**WHAT YOU ARE ASKED TO DO**
Return every line below exactly, leaving nothing out.
|---|
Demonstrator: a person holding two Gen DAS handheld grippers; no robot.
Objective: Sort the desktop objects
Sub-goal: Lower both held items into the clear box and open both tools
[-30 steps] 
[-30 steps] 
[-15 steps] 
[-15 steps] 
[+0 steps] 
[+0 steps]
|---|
**ANSWER FOR THIS EXERCISE**
Demonstrator: a person holding two Gen DAS handheld grippers; no robot.
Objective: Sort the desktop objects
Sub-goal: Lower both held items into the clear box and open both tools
[-30 steps] 
[-30 steps] 
[-15 steps] 
[-15 steps] 
[+0 steps] 
[+0 steps]

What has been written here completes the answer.